Why do I save Cantonese? My heritage language is not Cantonese, but Russian. My ability to express myself in Russian is limited to my immediate wants and needs, mostly around food. While Russian is not an endangered language, it is endangered in San Francisco, where my grandfather lives and where Russian radiates a domestic warmth. I engage with Russian in translation through Tolstoy and Bulgakov, the sound of Rachmaninoff, and the scent of dill. Whenever I return to San Francisco and visit “Little Russia” in the Richmond District, a matryoshka nestled in an otherwise Cantonese neighborhood, it is as if I have reunited with a childhood friend. To lose this feeling would be to lose a part of myself.

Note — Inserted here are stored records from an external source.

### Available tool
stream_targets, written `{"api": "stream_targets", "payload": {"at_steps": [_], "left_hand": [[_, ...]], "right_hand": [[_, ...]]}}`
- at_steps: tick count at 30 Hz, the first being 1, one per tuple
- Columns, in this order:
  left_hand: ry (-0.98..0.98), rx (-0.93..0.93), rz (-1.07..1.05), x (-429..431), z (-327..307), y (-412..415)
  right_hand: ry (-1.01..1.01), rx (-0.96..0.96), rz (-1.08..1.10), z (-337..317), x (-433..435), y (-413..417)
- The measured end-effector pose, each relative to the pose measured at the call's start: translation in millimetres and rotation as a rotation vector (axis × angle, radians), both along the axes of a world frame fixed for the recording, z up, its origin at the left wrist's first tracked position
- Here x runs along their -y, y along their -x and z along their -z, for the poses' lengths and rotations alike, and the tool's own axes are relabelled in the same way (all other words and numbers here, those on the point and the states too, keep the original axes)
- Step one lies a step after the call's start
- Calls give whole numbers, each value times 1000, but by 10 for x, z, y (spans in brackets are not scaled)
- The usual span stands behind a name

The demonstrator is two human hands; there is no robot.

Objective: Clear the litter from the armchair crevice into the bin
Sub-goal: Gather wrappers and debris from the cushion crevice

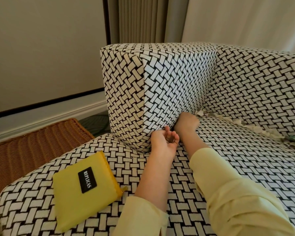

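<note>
The person's right hand [186,124] reaches forward from a pale yellow sleeve [228,193] with the wrist bent. It is pushed down into the crevice [174,129] where the black-and-white basket-weave armrest [169,86] meets the seat cushion [228,159] of the matching armchair. Its fingers are buried in that gap, so whether they are spread or pinching cannot be told. The left hand [162,145] lies just beside it at eight o'clock, palm turned up against the lower front corner of the armrest. Its fingers [170,137] are loosely curled and slightly apart, nearly touching the right wrist; a tiny dark fleck by the fingertips is too small to identify. At seven o'clock from the left hand, a flat square yellow fabric pouch [71,201] rests on the front-left corner of the seat cushion, and its black label [87,180] reads "REPLICAS" in white capitals. The litter [255,128], pale torn paper scraps with a few greenish bits, lies strung along the seam between seat cushion and backrest [262,82]. It starts just beside the right hand at two o'clock and runs off toward four o'clock, outside both hands. A brown woven wicker basket [32,147] sits beside the armchair at nine o'clock.
</note>
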State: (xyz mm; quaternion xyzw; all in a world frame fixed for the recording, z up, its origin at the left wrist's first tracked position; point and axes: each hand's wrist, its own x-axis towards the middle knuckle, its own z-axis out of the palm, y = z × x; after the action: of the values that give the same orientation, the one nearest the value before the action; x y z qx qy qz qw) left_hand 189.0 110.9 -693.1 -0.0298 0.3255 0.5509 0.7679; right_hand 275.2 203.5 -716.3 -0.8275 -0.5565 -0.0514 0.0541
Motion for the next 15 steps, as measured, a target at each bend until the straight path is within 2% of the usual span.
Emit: {"api": "stream_targets", "payload": {"at_steps": [15], "left_hand": [[-18, -24, 15, -7, 31, 3]], "right_hand": [[-37, -51, -45, 49, -56, -68]]}}
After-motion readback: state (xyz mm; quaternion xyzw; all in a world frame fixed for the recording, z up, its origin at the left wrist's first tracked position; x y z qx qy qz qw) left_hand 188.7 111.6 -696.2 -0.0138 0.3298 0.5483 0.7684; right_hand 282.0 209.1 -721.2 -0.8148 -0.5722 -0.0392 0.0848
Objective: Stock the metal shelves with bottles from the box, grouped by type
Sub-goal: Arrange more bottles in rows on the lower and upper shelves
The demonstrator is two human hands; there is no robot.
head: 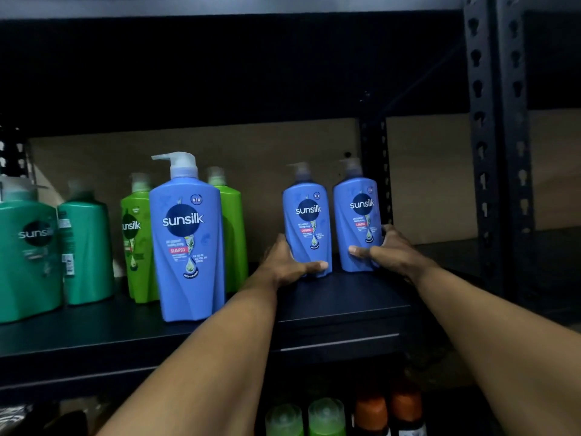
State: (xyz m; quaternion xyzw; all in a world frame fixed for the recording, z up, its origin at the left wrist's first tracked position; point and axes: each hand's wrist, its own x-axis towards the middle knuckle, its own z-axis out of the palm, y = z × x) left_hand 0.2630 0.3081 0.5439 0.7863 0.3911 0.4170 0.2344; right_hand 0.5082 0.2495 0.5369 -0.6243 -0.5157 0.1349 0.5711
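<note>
Two blue Sunsilk pump bottles stand upright side by side deep on the dark metal shelf. My left hand grips the base of the left blue bottle, thumb across its front. My right hand grips the lower right side of the right blue bottle. A third, nearer blue bottle stands alone to the left, close to the shelf's front. The box is not in view.
Two light green bottles stand behind the near blue one, and two teal bottles fill the far left. A perforated shelf post rises on the right. Green-capped and orange-capped bottles sit on the shelf below.
</note>
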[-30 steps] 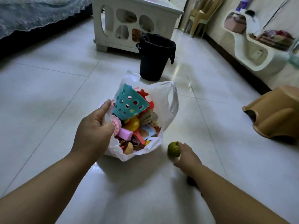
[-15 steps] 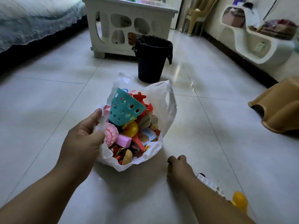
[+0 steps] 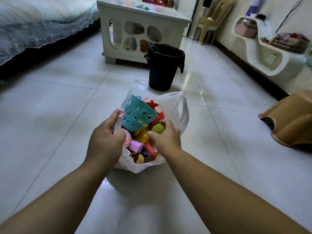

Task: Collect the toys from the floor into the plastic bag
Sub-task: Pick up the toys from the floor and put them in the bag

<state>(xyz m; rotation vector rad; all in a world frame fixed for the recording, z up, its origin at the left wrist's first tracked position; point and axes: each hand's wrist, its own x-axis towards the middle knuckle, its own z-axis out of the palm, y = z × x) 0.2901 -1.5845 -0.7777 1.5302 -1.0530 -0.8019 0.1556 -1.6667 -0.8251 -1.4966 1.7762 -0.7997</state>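
Observation:
A white plastic bag [image 3: 170,102] sits open on the tiled floor, full of several toys. A teal perforated cup [image 3: 137,114] sticks up at the top, with a red toy [image 3: 152,104] behind it, a yellow toy [image 3: 142,135] and a pink block [image 3: 135,146] below. My left hand [image 3: 105,141] grips the bag's left rim. My right hand [image 3: 166,138] holds a spiky green ball [image 3: 158,128] over the bag's right side, among the toys.
A black bin [image 3: 163,68] stands just behind the bag, with a white cut-out table [image 3: 141,29] further back. A tan plastic stool [image 3: 290,122] lies tipped on the right. A bed [image 3: 37,26] runs along the left, a white shelf unit [image 3: 263,53] along the right wall.
My right hand, down at the floor right of the bag before, has come up and left over the bag with the green ball. My left hand kept its grip on the rim.

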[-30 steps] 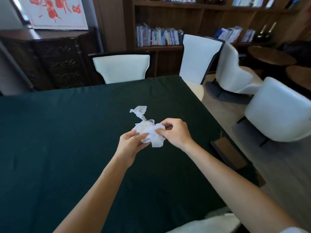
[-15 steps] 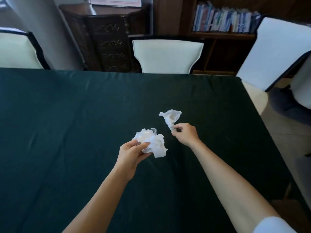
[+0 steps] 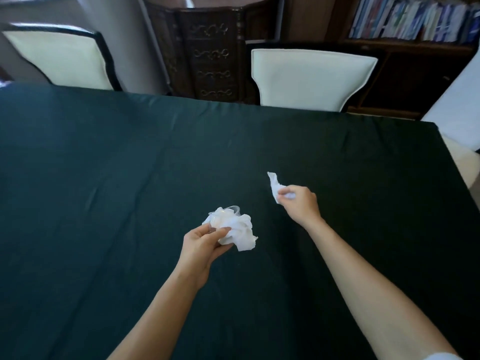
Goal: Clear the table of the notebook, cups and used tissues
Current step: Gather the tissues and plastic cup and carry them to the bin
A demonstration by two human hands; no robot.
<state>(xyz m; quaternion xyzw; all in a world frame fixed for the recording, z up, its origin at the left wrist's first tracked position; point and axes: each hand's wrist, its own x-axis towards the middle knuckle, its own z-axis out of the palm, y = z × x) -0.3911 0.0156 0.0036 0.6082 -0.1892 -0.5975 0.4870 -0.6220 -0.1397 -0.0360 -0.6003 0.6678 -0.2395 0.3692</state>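
Nearest the viewer, two bare forearms extend over a tabletop (image 3: 104,178) draped in dark green cloth. The left hand (image 3: 201,249) has its fingers (image 3: 220,231) clenched around a clear plastic cup (image 3: 228,211) stuffed with crumpled white tissue (image 3: 240,231), held above the cloth near the centre. Farther out and to the right, well apart from the cup, the right hand (image 3: 298,201) pinches a small crumpled tissue piece (image 3: 274,184) between thumb and fingertips; whether it touches the cloth cannot be told. Beyond the far edge stand two white chairs (image 3: 311,79), a dark carved cabinet (image 3: 210,48) between them, and a bookshelf (image 3: 415,19) at right.
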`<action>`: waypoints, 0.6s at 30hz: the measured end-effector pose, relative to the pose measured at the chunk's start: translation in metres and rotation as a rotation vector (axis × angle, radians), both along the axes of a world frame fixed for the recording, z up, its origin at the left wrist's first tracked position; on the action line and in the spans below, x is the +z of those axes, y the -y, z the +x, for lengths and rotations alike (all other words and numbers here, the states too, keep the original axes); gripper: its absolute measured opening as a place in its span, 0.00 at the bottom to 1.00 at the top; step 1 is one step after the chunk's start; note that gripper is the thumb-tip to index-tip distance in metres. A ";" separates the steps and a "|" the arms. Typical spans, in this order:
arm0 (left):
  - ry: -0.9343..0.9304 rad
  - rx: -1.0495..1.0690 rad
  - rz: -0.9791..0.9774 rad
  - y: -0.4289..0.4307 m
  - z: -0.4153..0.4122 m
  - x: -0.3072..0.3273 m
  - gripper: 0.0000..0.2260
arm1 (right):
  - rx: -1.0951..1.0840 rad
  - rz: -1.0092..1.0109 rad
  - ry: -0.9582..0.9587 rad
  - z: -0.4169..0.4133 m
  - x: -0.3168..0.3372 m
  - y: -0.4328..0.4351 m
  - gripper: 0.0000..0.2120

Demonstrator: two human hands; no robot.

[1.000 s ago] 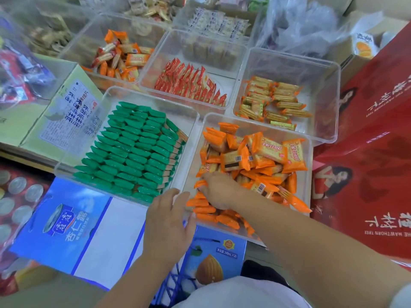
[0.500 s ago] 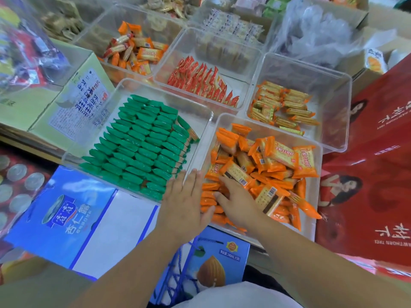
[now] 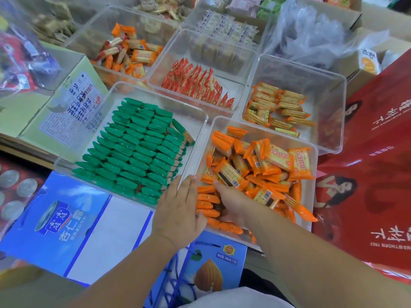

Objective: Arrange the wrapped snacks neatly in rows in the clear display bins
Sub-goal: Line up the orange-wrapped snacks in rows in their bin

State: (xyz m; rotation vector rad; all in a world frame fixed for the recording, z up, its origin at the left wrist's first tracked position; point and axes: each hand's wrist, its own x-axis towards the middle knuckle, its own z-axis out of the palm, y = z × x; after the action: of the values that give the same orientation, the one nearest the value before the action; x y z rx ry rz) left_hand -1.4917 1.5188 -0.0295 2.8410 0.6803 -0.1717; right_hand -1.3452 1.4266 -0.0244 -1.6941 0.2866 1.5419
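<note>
A clear bin [image 3: 262, 130] at front right holds orange wrapped snacks [image 3: 273, 161], loose in a heap at the back and right, with a short upright row [image 3: 208, 198] along its left wall. My left hand [image 3: 180, 210] lies flat against the outside of that left wall, fingers together and extended. My right hand [image 3: 231, 201] is inside the bin, fingers pressed down among the orange packets beside the row; whether it grips any is hidden. To the left, a clear bin [image 3: 66, 152] holds green wrapped snacks [image 3: 138, 150] in tidy rows.
Behind stand clear bins of red packets [image 3: 198, 85], gold-orange bars [image 3: 275, 110] and mixed orange snacks [image 3: 126, 52]. Red gift boxes [image 3: 373, 174] flank the right. Blue drink cartons [image 3: 73, 221] lie under the front bins, a green carton [image 3: 64, 107] at left, a plastic bag [image 3: 311, 34] far back.
My left hand slid forward from the bin's front corner up along its left wall. My right hand drew back toward the front left of the bin, next to the orange row.
</note>
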 end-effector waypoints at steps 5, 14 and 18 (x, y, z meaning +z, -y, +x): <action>-0.011 -0.001 0.006 0.000 0.000 0.001 0.38 | -0.086 -0.007 -0.028 -0.004 0.006 -0.012 0.19; -0.032 0.029 -0.015 0.001 0.001 0.000 0.38 | -0.251 0.084 -0.074 -0.023 -0.010 -0.008 0.19; -0.044 0.041 -0.030 0.001 0.001 0.003 0.37 | -0.131 0.126 -0.070 -0.013 -0.012 -0.004 0.22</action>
State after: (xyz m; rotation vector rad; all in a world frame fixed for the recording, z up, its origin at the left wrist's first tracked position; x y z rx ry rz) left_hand -1.4909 1.5176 -0.0262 2.8002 0.7389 -0.2368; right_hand -1.3585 1.4309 -0.0368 -1.4966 0.3233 1.4923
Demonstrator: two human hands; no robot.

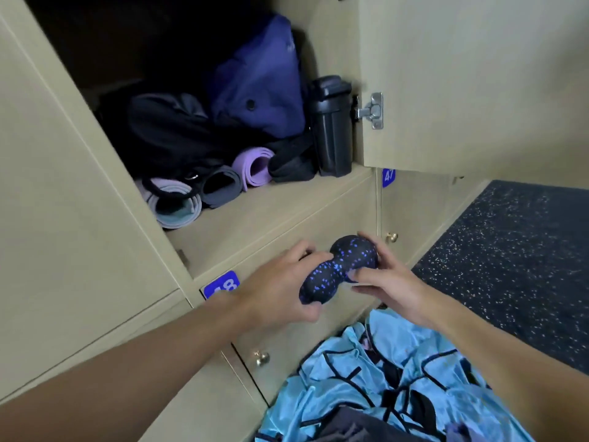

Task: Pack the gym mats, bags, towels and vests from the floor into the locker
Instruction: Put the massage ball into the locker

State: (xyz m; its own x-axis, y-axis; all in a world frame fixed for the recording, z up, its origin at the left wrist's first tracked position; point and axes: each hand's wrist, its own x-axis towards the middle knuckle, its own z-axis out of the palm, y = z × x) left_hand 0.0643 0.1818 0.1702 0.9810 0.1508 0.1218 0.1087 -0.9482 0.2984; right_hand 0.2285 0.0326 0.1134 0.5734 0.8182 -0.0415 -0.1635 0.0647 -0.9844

When I took Russian at UCLA to reconnect with my heritage, my lecturer, not a native Russian speaker himself, talked about how he fell in love with the language when he studied abroad and learned how people lived using Russian. To learn a language, he said, you have to study more than the grammar: you have to learn what speakers of that language do to quell stomachaches, and how they use that language to express grief and joy. When I told him about my work with Save Cantonese, he empathized with the mission and told me to study abroad in Hong Kong, which I did before graduation. There, I saw “Russian soup” (羅宋湯) on a menu, and upon my first taste (not quite like grandma’s, but still recognizable as something that belonged to me too) I understood what he meant about the universality of language, why we save Cantonese, in a way I try in vain to explain through Shakespeare quotes and sensory image. I later wrote something similar in an op-ed for UC Berkeley’s student newspaper, in which I also told the story of Jean Chang Kan Fung: we learn languages so we can understand others’ stomachaches as well as our own, and care for them in their most vulnerable moments in a way they can understand, an empathy we lose when we do not support language education.
Talking about Russian is a strange way to talk about Cantonese, but these stories are intertwined. For me, it is Russian; for someone else, it is Cantonese; when others come to us speaking of their own languages they wish to save, this will become their movement too. Our full motto is “守護粵語、捍衛多元社會”: Save Cantonese for a diverse society. That is why I save Cantonese.